– Несколько дней мы провели в тюрьме в переполненной камере, – продолжила тихое повествование Бекки, – без воды и чистой одежды, нас кормили какой-то отвратительной похлебкой, как мне тогда казалось. – Она горько скривила губы. – Это сейчас я понимаю, какой это был наваристый суп. Потом нас и еще человек сорок арестованных привезли на вокзал и отправили в Лихтенбург, затем был Равенсбрюк, потом Аушвиц. – Она посмотрела на меня и коротко добавила: – Сюда мать уже не доехала.

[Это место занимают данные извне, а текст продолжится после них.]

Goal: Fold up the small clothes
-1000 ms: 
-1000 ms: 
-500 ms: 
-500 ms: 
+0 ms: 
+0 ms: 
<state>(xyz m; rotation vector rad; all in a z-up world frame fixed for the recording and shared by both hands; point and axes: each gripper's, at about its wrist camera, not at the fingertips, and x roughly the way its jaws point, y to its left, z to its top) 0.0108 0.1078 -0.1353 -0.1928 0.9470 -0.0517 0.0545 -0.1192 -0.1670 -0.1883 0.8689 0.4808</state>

И Бекки замолчала, снова уткнувшись подбородком в колени, которые плотно обхватила худыми руками. Я вспомнил разгрузку переполненного транспорта и крепко сжал мочалку, пена потекла по моей руке. Я ничего не говорил. Бекки кивнула, словно и без того догадалась:
– Да, нас затолкали в телячий вагон, почти девяносто человек утрамбовали без воды и еды. Двери тут же заперли, это было утром, но поезд двинулся лишь поздно ночью. Ни лечь, ни сесть было нельзя: тесно. Мы изнывали от жажды. Если поначалу тебя еще трогает плач маленького ребенка, который требует у своей обессилевшей и беспомощной матери хоть каплю воды или корку хлеба, то через несколько суток в этом вагоне для скота ты уже и сам становишься скотом… В полуобморочном состоянии ты уже не способен сочувствовать никаким детским стонам. Остается только собственная жажда. Помню, один младенец оказался на редкость крепким и продолжал плакать даже на исходе второго дня. Его мать в отчаянии пихала ему грудь, но ребенок продолжал заходиться, ведь ее грудь была уже истощена до состояния сухой тряпки. Кто-то не выдержал, в сердцах зарычал, чтобы она уняла его, иначе, сказал, не отвечаю за себя, больше не могу это выносить. На что женщина простонала: «Ты не можешь?! Для тебя этот ребенок чужой, и ты не можешь?! Молчи!» Мужчина присмирел: «А кому мне еще сказать? Тем, с винтовками? Убьют же» В какой-то момент поезд остановился, наш вагон открыли на несколько минут, но никого не выпустили, а, наоборот, затолкали еще нескольких. Но мы на них даже не глянули – все уставились на реку, возле которой мы встали. Как она издевательски искрилась в лучах солнца… И вдруг какой-то подросток, явно уже не соображавший ничего от жажды, вывалился из вагона и помчался к речке. Плюхнулся всем телом в волны и уткнулся лицом, мы все видели, какой у него тонкий хребет, как он поднимается от каждого глотка. А тот, с винтовкой, уже шел в его сторону, поглядывал то на мальчика, то на нас, мол, смотрим ли мы? Мы смотрели… Охранник подошел, перекинул винтовку за спину, чтоб не мешалась. Я тогда решила, значит, не будет убивать, даст подзатыльник и обратно в вагон загонит… А он нагнулся, схватил мальчика за волосы – и под воду. И держал. «Пей сколько влезет, еврейское отродье», – мы услышали. Никто не бросился из вагона на помощь, мы все оцепенели от страха.
Я снова молчал.
– Вот… На каком-то вокзале мы увидели сестер немецкого Красного Креста. Уже полумертвые от жажды, мы просили у них воды, но они заявили, что на всем вокзале для нас нет ни капли. Вокруг меня умирали люди, но они ничего не делали. Никогда не забуду ту медсестру с вышитым на груди крестом, которую я просила дать воды. Девушка, юная, красивая. Она подошла к вагону и провела вот так ребром ладони по горлу. Резко, размашисто. А на груди горит красный крест, он жег мне глаза. С этого креста и начался настоящий ад. Он стал предвестником всего, что нам предстояло. Нам не говорили ни куда нас везут, ни для чего, но эта рука у горла о многом сказала.